> **Task prompt**
This task calls for every line of the material to be output verbatim.

>>

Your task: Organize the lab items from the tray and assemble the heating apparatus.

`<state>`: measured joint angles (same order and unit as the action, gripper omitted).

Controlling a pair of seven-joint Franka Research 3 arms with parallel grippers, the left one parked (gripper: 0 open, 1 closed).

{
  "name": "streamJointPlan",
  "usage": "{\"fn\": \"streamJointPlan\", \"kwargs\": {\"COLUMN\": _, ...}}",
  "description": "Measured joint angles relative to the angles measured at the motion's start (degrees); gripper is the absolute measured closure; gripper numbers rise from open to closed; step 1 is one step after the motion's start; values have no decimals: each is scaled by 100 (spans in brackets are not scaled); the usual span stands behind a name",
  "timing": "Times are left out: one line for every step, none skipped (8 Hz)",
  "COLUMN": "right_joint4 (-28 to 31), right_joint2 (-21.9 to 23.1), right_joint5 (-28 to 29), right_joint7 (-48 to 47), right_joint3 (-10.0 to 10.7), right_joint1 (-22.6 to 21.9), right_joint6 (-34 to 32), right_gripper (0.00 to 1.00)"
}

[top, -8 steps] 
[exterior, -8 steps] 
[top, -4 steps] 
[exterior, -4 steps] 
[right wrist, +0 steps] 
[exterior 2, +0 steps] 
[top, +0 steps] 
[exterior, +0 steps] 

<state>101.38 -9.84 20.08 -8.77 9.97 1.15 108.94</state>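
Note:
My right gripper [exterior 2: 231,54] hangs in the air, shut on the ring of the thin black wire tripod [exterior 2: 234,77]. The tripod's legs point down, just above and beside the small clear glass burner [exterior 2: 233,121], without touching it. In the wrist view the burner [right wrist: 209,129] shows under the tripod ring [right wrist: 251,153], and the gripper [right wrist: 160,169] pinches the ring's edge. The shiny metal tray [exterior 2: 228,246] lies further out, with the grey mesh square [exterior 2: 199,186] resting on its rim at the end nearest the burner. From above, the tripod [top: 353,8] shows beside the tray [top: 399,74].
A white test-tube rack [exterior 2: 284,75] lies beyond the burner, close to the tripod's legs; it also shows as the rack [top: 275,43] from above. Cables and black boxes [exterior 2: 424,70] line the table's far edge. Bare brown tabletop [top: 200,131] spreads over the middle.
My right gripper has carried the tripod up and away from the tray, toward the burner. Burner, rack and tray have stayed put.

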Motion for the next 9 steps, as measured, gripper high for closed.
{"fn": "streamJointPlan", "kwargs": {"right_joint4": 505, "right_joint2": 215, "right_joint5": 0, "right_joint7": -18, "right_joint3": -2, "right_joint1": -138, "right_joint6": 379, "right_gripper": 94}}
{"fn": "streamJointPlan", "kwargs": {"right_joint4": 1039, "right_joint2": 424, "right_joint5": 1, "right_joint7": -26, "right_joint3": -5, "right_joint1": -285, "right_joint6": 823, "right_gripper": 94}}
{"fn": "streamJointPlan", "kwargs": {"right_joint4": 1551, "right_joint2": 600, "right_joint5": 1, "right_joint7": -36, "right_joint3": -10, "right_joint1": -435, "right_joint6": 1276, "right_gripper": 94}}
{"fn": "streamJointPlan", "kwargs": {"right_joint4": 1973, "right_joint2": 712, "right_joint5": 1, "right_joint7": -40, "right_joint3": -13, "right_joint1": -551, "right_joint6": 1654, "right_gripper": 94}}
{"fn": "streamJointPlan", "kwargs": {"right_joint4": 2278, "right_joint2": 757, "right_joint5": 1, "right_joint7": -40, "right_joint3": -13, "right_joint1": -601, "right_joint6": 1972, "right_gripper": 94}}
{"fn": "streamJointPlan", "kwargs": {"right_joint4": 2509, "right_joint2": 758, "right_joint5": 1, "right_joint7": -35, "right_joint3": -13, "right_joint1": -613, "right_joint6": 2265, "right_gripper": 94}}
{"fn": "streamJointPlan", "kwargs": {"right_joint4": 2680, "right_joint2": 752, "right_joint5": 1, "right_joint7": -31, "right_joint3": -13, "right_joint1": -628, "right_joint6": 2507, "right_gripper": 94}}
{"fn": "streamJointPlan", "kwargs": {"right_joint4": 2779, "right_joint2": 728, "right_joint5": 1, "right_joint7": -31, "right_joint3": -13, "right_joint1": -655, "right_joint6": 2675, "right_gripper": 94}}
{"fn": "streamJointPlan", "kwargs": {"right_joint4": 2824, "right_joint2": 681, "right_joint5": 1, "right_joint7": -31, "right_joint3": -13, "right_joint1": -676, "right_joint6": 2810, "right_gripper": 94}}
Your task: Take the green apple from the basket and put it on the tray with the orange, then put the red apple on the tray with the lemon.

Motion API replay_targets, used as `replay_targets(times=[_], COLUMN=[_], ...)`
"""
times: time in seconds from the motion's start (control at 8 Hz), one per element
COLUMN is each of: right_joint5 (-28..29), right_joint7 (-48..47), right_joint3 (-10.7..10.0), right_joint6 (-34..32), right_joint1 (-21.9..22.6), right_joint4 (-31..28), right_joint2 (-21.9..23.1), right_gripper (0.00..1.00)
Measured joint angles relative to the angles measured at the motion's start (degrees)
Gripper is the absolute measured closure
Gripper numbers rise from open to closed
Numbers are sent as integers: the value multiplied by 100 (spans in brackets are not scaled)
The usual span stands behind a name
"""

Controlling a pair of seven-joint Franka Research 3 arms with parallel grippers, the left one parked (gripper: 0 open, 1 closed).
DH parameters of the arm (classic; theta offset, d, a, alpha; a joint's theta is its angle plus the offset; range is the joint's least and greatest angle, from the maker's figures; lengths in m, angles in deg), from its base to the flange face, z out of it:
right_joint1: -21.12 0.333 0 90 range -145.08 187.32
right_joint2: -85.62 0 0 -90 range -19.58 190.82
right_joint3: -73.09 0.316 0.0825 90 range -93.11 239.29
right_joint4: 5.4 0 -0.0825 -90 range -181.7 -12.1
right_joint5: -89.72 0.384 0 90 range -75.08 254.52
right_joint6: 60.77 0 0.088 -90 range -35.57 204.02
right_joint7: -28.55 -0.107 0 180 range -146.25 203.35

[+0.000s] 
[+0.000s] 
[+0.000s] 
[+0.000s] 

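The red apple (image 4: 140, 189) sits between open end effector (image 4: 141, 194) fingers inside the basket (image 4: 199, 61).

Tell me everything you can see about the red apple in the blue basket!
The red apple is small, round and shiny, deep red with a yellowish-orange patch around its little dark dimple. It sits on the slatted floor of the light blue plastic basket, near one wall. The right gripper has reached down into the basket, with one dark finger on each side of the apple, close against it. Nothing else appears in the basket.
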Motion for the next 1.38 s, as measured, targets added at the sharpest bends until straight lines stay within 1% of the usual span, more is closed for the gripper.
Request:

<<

> **Problem solution**
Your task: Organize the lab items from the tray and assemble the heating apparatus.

`<state>`: measured joint angles (same order and unit as the action, gripper omitted).

Controlling a pair of seven-joint Franka Research 3 arms with parallel grippers, the left one parked (gripper: 0 open, 1 closed).

{
  "name": "streamJointPlan",
  "usage": "{\"fn\": \"streamJointPlan\", \"kwargs\": {\"COLUMN\": _, ...}}",
  "description": "Measured joint angles relative to the angles measured at the motion's start (degrees); gripper is the absolute measured closure; gripper numbers rise from open to closed; step 1 is one step after the motion's start; values have no decimals: each is scaled by 100 (spans in brackets are not scaled); the usual span stands behind a name",
  "timing": "Times are left out: one line for every step, none skipped (8 Hz)",
  "COLUMN": "right_joint4 (-28 to 31), right_joint2 (-21.9 to 23.1), right_joint5 (-28 to 29), right_joint7 (-48 to 47), right_joint3 (-10.0 to 10.7), right_joint1 (-22.6 to 21.9), right_joint6 (-34 to 32), right_gripper (0.00 to 1.00)"
}

[top, -8 steps] 
[exterior, -8 steps] 
[top, -4 steps] 
[exterior, -4 steps] 
[right wrist, +0 steps] 
[exterior 2, +0 steps] 
[top, +0 steps] 
[exterior, +0 steps] 

<state>101.38 -9.84 20.08 -8.77 9.97 1.15 108.94</state>
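Note:
My right gripper [exterior 2: 231,54] hangs in the air, shut on the ring of the thin black wire tripod [exterior 2: 234,77]. The tripod's legs point down, just above and beside the small clear glass burner [exterior 2: 233,121], without touching it. In the wrist view the burner [right wrist: 209,129] shows under the tripod ring [right wrist: 251,153], and the gripper [right wrist: 160,169] pinches the ring's edge. The shiny metal tray [exterior 2: 228,246] lies further out, with the grey mesh square [exterior 2: 199,186] resting on its rim at the end nearest the burner. From above, the tripod [top: 353,8] shows beside the tray [top: 399,74].
A white test-tube rack [exterior 2: 284,75] lies beyond the burner, close to the tripod's legs; it also shows as the rack [top: 275,43] from above. Cables and black boxes [exterior 2: 424,70] line the table's far edge. Bare brown tabletop [top: 200,131] spreads over the middle.
My right gripper has carried the tripod up and away from the tray, toward the burner. Burner, rack and tray have stayed put.
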
Motion for the next 9 steps, as measured, gripper high for closed.
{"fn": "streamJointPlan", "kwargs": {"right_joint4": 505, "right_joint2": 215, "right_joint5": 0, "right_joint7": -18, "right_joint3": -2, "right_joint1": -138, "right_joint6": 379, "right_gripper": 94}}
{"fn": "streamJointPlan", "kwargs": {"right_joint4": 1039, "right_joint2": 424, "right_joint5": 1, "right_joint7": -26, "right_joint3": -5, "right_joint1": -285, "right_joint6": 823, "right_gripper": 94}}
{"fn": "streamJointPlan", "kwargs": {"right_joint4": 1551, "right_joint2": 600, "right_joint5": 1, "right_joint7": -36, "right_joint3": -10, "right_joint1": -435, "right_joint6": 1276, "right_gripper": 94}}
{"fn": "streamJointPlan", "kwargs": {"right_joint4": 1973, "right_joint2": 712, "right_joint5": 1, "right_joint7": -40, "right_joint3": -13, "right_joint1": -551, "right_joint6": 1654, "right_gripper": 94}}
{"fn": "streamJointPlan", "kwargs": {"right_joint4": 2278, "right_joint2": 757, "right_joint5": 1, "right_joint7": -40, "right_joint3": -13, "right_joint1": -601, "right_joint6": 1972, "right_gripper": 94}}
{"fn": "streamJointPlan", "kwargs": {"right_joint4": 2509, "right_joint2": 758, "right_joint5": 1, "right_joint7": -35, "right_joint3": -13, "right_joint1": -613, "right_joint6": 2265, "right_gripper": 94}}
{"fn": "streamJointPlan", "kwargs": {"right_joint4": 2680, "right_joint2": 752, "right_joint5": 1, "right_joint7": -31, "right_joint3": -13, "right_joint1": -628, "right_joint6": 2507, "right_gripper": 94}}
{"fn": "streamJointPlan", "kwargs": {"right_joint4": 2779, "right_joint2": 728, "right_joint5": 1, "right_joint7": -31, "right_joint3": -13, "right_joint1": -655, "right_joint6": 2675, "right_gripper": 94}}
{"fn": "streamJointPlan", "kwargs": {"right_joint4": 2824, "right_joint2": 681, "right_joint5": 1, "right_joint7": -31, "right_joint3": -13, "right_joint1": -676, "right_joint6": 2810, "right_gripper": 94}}
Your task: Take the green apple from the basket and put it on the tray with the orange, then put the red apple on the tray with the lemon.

Motion API replay_targets, used as `replay_targets(times=[_], COLUMN=[_], ...)`
"""
times: time in seconds from the motion's start (control at 8 Hz), one per element
COLUMN is each of: right_joint5 (-28..29), right_joint7 (-48..47), right_joint3 (-10.7..10.0), right_joint6 (-34..32), right_joint1 (-21.9..22.6), right_joint4 (-31..28), right_joint2 (-21.9..23.1), right_gripper (0.00..1.00)
Measured joint angles relative to the angles measured at the motion's start (degrees)
Gripper is the absolute measured closure
Gripper numbers rise from open to closed
Numbers are sent as integers: the value multiplied by 100 (spans in brackets are not scaled)
The usual span stands behind a name
"""

Controlling a pair of seven-joint Franka Research 3 arms with parallel grippers, the left one parked (gripper: 0 open, 1 closed).
DH parameters of the arm (classic; theta offset, d, a, alpha; a joint's theta is its angle plus the offset; range is the joint's least and greatest angle, from the maker's figures; lengths in m, angles in deg), from its base to the flange face, z out of it:
right_joint1: -21.12 0.333 0 90 range -145.08 187.32
right_joint2: -85.62 0 0 -90 range -19.58 190.82
right_joint3: -73.09 0.316 0.0825 90 range -93.11 239.29
right_joint4: 5.4 0 -0.0825 -90 range -181.7 -12.1
right_joint5: -89.72 0.384 0 90 range -75.08 254.52
right_joint6: 60.77 0 0.088 -90 range -35.57 204.02
right_joint7: -28.55 -0.107 0 180 range -146.25 203.35

[+0.000s] 
[+0.000s] 
[+0.000s] 
[+0.000s] 

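The red apple (image 4: 140, 189) sits between open end effector (image 4: 141, 194) fingers inside the basket (image 4: 199, 61).

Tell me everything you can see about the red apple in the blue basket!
The red apple is small, round and shiny, deep red with a yellowish-orange patch around its little dark dimple. It sits on the slatted floor of the light blue plastic basket, near one wall. The right gripper has reached down into the basket, with one dark finger on each side of the apple, close against it. Nothing else appears in the basket.
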Motion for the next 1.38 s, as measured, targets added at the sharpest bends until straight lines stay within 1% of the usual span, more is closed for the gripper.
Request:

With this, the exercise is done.